Viewing the Construction of Precision Medical Knowledge Base from Individual to Group Data Cycle

The need to build a precise medical knowledge base

These years have benefited from the development of sequencing technology, especially the second-generation high-throughput sequencing technology, which makes it possible for our general population to obtain their own genomic information quickly and cheaply, and to promote the rapid development of traditional medicine to precision medicine. However, whether it is a generation of Sanger sequencing, second-generation high-throughput sequencing, or conventional molecular level detection such as PCR, biochip, immunohistochemistry, etc., we can only tell us some variability information of the subject, but can not directly tell Based on this information, we should make clinical decisions.

The association between histological variation and clinical phenotype and treatment effect is not determined by an individual sample, but requires a large sample of group studies to confirm, that is, evidence-based evidence is needed. Therefore, constructing a knowledge base based on objective evidence-based omics and clinical information correlation has become an inevitable way to achieve clinical application of precision medicine .

Recently, the FDA and CSCO have introduced guidelines to clearly indicate that it is necessary to issue a report on the clinical annotation of the sequencing analysis results through an evidence-based genetic variation knowledge base. For example, the FDA pointed out that in the evaluation of NGS-based testing, the applied knowledge base must integrate multi-level scientific evidence with corresponding weights; data selection and entry must have detailed and standard operating procedures and strictly follow its operation. As early as 2011, the founder of the company saw this demand and the inevitable trend forward, and started to build the iCMDB, an accurate medical knowledge base based on evidence-based literature.

The sources of information in the precision medical knowledge base can be divided into three categories: the first is a public omics database, such as NCBI, Ensembl, dbSNP, OMIM, PharmGKB, ClinVar, COSMIC, etc., we can extract the constitutive properties of the mutation; The second category is the FDA, CFDA, EMA, Drugbank, Clinical Trial, NCCN guidelines, ASCO, ESMO and other medical treatment databases, from which clinical diagnosis and treatment programs can be extracted; the third category is a large number of documents obtained from public literature databases such as Pubmed. The studies in these texts provide evidence of the relationship between clinical phenotype, omics variation, and diagnosis and treatment. When iCMDB extracts information from these documents, it will extract the data of its research design, research object, sample size and other data for each research, and give detailed evidence-based levels and weights. Manual review, as far as possible to provide accurate and objective basis. Therefore, iCMDB has obtained three types of medical device qualifications in Singapore, and CFDA and FDA have also been in the process of simultaneous approval. (Attach, the latest news, iCMDB has passed the FDA CAP certification as part of the overall process of precision medicine in Mount Sinai Hospital, USA)

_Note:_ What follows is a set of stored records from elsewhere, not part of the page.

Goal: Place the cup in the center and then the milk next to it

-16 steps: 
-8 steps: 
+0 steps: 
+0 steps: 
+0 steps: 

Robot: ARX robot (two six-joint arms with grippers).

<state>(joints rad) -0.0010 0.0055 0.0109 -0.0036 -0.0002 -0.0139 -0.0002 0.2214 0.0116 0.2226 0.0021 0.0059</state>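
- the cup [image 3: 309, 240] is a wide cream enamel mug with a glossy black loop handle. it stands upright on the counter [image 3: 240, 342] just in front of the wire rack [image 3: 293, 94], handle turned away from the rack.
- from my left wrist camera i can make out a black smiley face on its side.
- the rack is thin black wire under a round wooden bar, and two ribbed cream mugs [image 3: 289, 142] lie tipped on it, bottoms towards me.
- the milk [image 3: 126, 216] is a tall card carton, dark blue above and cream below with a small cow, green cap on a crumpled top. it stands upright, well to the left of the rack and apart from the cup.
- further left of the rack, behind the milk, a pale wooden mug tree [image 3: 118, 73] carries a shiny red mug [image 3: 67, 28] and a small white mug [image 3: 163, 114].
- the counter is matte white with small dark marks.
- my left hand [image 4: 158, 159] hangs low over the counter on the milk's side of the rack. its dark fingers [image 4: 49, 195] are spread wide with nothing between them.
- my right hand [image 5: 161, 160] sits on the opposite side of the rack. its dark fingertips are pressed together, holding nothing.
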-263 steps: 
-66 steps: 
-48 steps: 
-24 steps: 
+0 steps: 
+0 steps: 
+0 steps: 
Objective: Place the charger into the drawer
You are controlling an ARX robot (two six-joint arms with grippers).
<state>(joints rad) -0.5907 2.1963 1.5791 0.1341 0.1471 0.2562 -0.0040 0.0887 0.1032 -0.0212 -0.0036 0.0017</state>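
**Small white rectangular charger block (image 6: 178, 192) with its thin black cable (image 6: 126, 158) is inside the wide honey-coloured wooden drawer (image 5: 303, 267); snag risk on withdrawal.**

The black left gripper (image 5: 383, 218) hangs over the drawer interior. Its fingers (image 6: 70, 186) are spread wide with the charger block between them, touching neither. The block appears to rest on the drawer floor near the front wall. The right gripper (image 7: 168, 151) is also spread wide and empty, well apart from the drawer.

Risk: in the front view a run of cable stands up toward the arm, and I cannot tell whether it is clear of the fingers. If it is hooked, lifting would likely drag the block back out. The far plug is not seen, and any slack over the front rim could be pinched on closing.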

Difficulties in building a knowledge base

The biggest difficulty in building a knowledge base is how to integrate multidimensional data and information from different sources, different levels, and different structures.

Match data from different system sources

The first element of clinical latitude information is disease disease. The systems for naming and classifying diseases include WHO's ICD system, OMIM, NLM's MeSH, SNOMED CT, and MedGene. These different systems do not have the same naming and grading of diseases. Data must be matched when integrating databases with different systems.

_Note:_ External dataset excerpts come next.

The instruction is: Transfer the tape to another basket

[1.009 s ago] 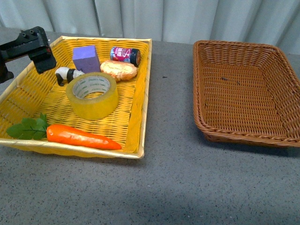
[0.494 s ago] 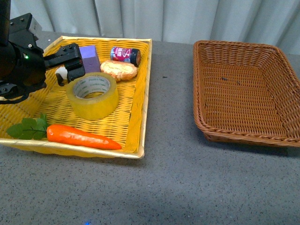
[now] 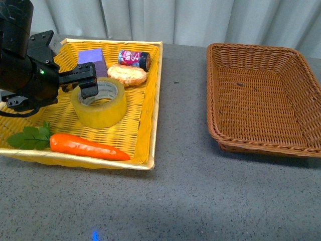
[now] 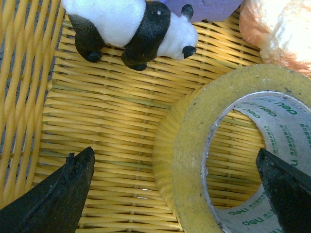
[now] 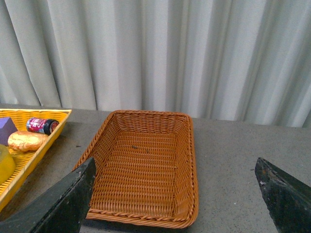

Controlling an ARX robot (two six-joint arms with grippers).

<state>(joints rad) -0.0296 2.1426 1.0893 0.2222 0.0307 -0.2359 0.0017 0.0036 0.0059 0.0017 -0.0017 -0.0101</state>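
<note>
The tape [image 3: 108,111], a wide yellowish roll with a white printed core, lies flat in the bright yellow basket [image 3: 145,118]. My left gripper [image 3: 89,86] is open and hangs over the roll's left side. In the left wrist view the left gripper [image 4: 170,160] straddles the near wall of the tape [image 4: 187,141]: one fingertip is outside the roll, the other over its hole. The dark brown wicker basket [image 3: 263,105] stands at the right, with nothing in it. My right gripper [image 5: 175,165] is open, above the table near the brown basket [image 5: 141,170]; it is out of the front view.
The yellow basket also holds a purple block [image 3: 91,56], a small can [image 3: 134,58], a bread roll [image 3: 127,74], a carrot with leaves [image 3: 85,145] and a panda toy [image 4: 126,24]. Grey tabletop lies between the baskets. Curtains hang behind.
My left arm has moved right and down from the yellow basket's far left corner to over the tape. The tape and the other things have not moved.
</note>
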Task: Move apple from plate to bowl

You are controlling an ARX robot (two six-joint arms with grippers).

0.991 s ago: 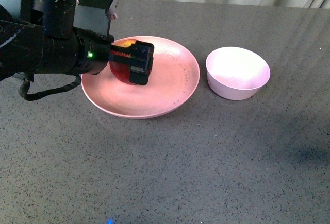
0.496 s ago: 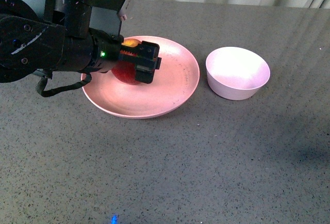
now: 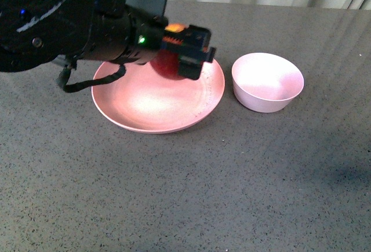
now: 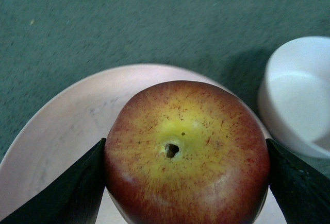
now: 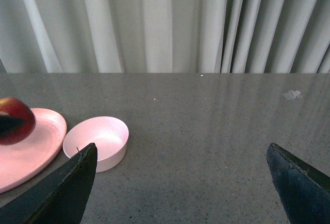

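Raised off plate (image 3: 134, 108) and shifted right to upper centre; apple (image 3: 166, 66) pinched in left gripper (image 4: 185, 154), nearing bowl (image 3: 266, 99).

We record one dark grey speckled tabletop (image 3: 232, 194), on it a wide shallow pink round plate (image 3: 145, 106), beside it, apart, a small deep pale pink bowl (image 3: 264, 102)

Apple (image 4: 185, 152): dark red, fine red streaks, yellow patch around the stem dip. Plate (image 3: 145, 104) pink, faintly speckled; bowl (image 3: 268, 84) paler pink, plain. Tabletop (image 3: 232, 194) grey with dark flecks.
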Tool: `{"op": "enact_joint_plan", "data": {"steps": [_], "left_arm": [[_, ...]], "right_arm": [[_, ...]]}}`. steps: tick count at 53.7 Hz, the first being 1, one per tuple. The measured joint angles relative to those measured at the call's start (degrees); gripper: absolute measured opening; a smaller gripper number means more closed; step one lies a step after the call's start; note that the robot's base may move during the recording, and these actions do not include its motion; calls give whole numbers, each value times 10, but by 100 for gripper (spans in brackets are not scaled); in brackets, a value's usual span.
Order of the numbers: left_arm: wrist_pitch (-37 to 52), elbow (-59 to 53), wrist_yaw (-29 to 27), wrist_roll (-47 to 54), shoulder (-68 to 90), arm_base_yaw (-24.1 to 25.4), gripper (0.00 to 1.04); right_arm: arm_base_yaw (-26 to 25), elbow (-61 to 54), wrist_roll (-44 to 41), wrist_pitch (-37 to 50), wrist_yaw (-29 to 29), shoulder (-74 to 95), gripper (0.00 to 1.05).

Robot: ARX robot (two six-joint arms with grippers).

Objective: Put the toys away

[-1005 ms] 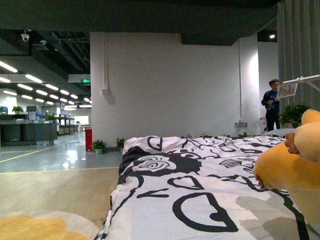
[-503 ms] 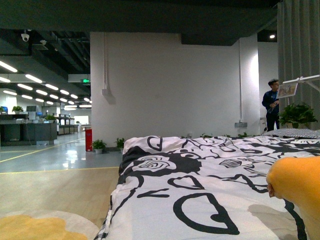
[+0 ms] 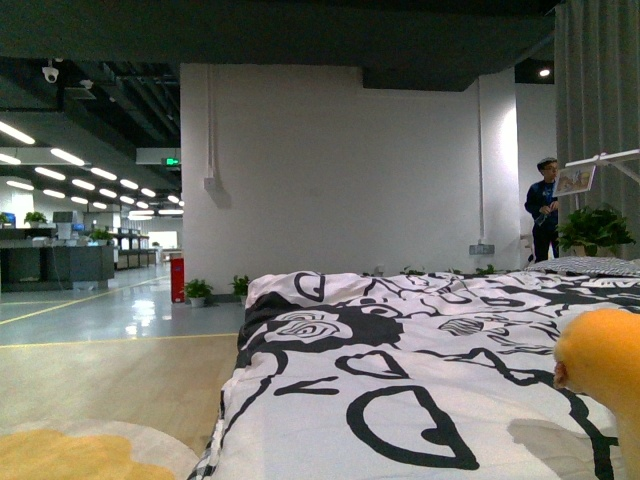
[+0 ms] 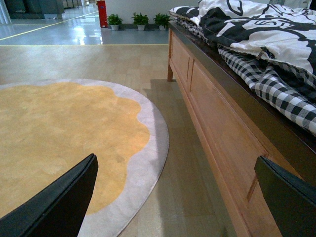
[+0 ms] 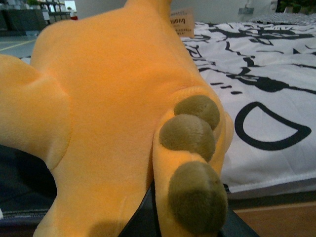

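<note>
The orange-yellow plush animal (image 5: 113, 98) fills most of the right wrist view, with a paw bearing three olive-brown pads (image 5: 190, 136) nearest the camera. My right gripper (image 5: 187, 222) is shut on the plush animal, and its dark fingers (image 5: 140, 219) show just under the paw. In the front view only a rounded orange part of the plush animal (image 3: 605, 365) shows at the right edge, over the bed. My left gripper (image 4: 175, 197) stands open with nothing between its fingers, low over the wooden floor beside the bed frame.
A bed with a black-and-white patterned duvet (image 3: 400, 380) stretches ahead, on a wooden frame (image 4: 222, 123). A round yellow rug with a grey border (image 4: 59, 128) lies on the floor to the left. A person (image 3: 544, 210) stands far back right, near potted plants (image 3: 592, 228).
The plush animal has moved right and down in the front view. A second ago much of it showed; now only a rounded part stays at the right edge.
</note>
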Motion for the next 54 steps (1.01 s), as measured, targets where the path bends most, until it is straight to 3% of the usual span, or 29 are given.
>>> {"op": "enact_joint_plan", "data": {"steps": [54], "left_arm": [[0,0,0,0,0,0,98]], "right_arm": [[0,-49,-5,-7,0,-63,7]]}}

Specification of metadata for each variation level

In terms of omics, there are many latitudes in the hierarchy, including genomics, transcriptomics, proteomics, metabolomics, and epigenetics. There are many different levels of variation in genomics such as single nucleotide variation, insertion, deletion, substitution, duplication, copy number variation, transposition, chromosome microvariation, and karyotype. The data characteristics of different levels of variation are very different. It is necessary to formulate the metadata specifications of each variation level and carry out effective data integration and docking.

Unified standardization omics data

Over the years, the molecular biology and genetics community has made a lot of efforts to unify standardized omics data. For example, HGNC has unified the naming of human genes, including protein-coding genes, non-coding RNAs, and pseudo-genes; HGVS has a unified regulation of the expression format of genomic, transcriptome, and proteomic variability. Regrettably, these standards are not currently widely used.

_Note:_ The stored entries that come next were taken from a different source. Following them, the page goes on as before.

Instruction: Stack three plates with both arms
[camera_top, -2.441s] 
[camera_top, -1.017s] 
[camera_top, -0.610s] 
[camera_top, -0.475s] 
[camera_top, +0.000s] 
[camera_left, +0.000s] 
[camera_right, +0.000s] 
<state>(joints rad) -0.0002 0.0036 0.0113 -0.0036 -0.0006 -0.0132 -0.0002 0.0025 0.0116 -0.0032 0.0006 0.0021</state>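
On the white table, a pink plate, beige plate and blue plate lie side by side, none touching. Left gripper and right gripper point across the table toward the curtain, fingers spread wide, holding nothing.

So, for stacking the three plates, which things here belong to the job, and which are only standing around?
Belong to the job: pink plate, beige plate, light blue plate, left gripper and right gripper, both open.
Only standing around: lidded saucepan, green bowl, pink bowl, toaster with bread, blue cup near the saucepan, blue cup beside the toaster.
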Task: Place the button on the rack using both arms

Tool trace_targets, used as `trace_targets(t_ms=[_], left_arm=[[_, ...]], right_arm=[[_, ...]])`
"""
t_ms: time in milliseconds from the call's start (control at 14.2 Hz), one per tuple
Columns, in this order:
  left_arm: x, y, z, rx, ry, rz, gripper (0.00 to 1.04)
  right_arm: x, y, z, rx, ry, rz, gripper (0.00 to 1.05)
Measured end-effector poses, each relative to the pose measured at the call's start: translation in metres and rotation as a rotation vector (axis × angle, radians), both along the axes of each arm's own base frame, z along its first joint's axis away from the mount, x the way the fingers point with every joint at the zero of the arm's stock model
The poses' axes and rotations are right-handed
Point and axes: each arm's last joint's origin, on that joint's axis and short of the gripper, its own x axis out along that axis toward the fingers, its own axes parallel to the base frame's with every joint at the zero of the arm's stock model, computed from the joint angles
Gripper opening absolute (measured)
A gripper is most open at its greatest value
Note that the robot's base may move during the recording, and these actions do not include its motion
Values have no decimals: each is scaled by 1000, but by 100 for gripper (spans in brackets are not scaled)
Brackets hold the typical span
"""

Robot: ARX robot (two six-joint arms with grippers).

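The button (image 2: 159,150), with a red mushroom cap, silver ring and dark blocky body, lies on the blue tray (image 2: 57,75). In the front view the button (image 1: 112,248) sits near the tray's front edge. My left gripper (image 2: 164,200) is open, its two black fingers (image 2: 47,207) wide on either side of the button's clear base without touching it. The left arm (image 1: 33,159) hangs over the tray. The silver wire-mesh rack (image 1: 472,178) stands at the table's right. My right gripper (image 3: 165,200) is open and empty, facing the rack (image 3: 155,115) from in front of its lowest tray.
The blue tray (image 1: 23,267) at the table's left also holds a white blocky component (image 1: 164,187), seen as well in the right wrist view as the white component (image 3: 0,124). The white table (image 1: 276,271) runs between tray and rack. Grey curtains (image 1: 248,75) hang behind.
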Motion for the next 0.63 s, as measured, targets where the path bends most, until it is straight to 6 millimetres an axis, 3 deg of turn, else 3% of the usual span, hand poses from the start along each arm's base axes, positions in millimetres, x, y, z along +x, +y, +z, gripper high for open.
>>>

As a small example, HGVS stipulates that the mutation position should be annotated at the 3' end of the transcript when the mutation result is the same. If the gene is in the positive strand, the mutation position occurs in the reference. The right end of the sequence (positive chain). Conversely, if the gene is in the negative strand, the position of the mutation occurs at the far left of the reference sequence (positive strand). However, the current recognition software on the market does not distinguish between positive and negative chains, but the annotation position is uniformly annotated at the leftmost end of the reference sequence (positive chain); even public databases such as COSMIC and ClinVar are widely used in this respect. Not unified. Most of the variations in COSMIC entry do not distinguish between positive and negative chains, and unified annotations are at the far left; ClinVar is mostly annotated at the far right. Without a unified transformation of these different formats, it is conceivable that it will affect the accuracy and comprehensiveness of downstream annotations.